Another way to reduce the spread would be to ensure players limit physical contact with staff and management. Anyone who interacts with players should be part of their “bubbles,” meaning there are strict regulations on the numbers and types of contacts these people are allowed aside from with the players. Any off-court or off-field contact that they do have should employ risk-reduction strategies such as physical distancing when possible of six feet and consistently wearing masks without exception. But this would mean that crowded stadiums — or, really, any in-person fans — would be impossible, especially with many states having completely uncontained epidemics ongoing with high community transmission, such as Florida, where the NBA is looking to restart.

Even with these measures, there could still be unexpected circumstances like a false negative or an asymptomatic staff member. Someone could also break their bubble. Indoor facilities might have insufficient ventilation, which could make it easier for the virus to spread.
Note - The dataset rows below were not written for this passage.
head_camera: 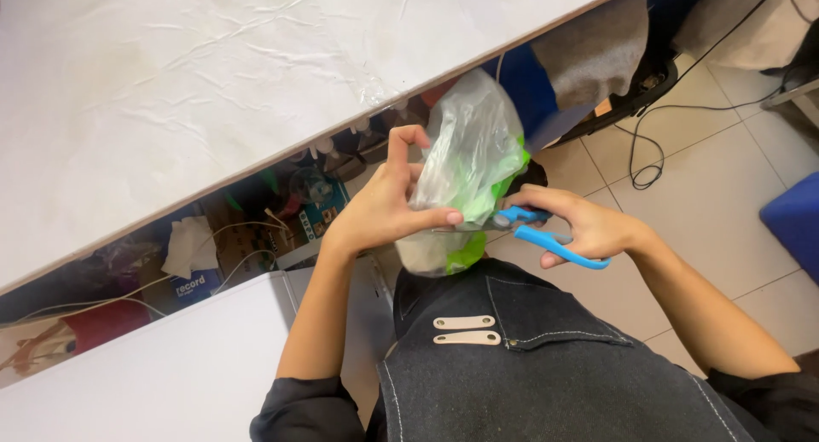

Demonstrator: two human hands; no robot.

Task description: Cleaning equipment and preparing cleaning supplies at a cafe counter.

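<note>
Below the edge of the white paper-covered table [213, 92], above your lap, both of your hands meet at a clear plastic bag [473, 148] with green contents showing through it. Your left hand [384, 207] pinches the bag's lower part, thumb laid across the front of the film, index finger curled up and away from the grip. Your right hand [584, 229] is closed through the handles of a pair of blue-handled scissors [546, 237], whose blades point left and meet the bag just beside your left thumb; whether the blades are parted or closed on the film cannot be told, as the bag and thumb cover them. The bag stands roughly upright, its top reaching the table edge, its bottom bulging over the dark denim apron [529, 365] you wear. Under the table lies a clutter of boxes, cables and crumpled paper [192, 246]. A black cable [653, 152] loops over the tiled floor [725, 212] to your right, well apart from your hands. A white surface [153, 374] sits at lower left, beside your left forearm.
</note>
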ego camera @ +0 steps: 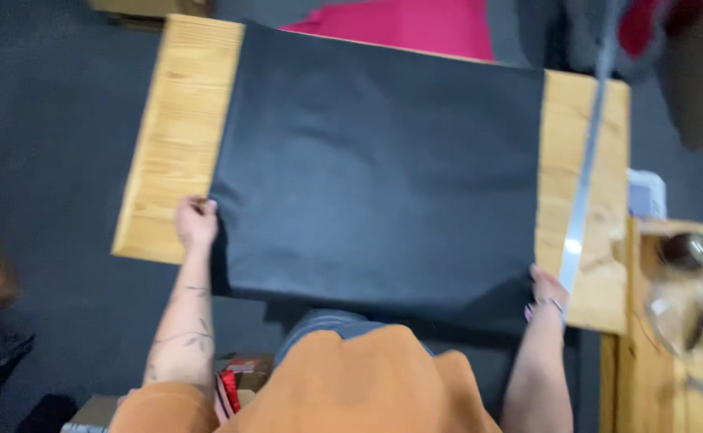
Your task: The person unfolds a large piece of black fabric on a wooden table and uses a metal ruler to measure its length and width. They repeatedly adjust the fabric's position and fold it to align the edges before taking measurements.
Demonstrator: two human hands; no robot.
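Observation:
A large black sheet of fabric lies spread over a light wooden table, its near edge hanging slightly past the table's front. My left hand pinches the sheet's near left corner. At the near right corner my right hand grips the sheet's edge. A long metal ruler lies on the bare wood at the right, running from the far side toward my right hand.
A second wooden surface at the right holds a clear glass object. Pink material lies beyond the table's far edge. Dark grey floor surrounds the table. Boxes sit near my legs.

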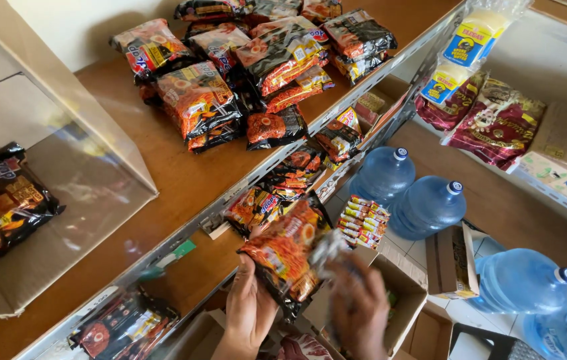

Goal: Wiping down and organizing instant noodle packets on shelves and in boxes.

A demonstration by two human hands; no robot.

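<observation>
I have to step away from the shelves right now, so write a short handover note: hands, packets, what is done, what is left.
Left hand: grips a stack of orange-and-black plastic noodle packets from below.
Right hand: blurred, touching the stack's right side over an open cardboard box.
Done: many like packets lie heaped on the brown wooden top shelf; more sit on the shelf below.
Left: the held stack is not yet set down. One packet lies in the open carton on the left.

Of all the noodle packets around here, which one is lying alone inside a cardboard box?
The orange-and-black noodle packet in the open cardboard box at far left on the top shelf; the other packets lie piled on shelves or held in hands.
</observation>
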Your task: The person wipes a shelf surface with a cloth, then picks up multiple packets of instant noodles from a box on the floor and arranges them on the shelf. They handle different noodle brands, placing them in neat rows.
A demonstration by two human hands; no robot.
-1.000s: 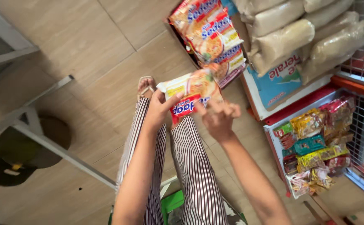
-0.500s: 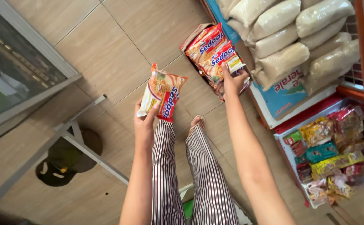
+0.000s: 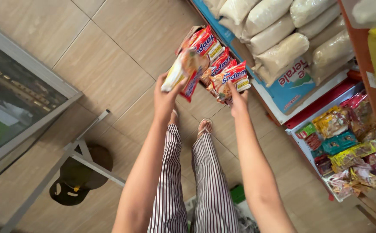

Beyond this, if sports leagues need to be closed down again in the event of new cases, that has to be done quickly and safely.

If major league sports do start again this summer, it is entirely possible that they will have to be stopped once again. Too much is still unknown about covid-19, and as we reopen, we are taught where our public health response’s weaknesses are. Sports may be a welcome return to some sense of normalcy, but a lot more than a game can be lost if fans, teams, athletes and others give in to wishful thinking rather than realism.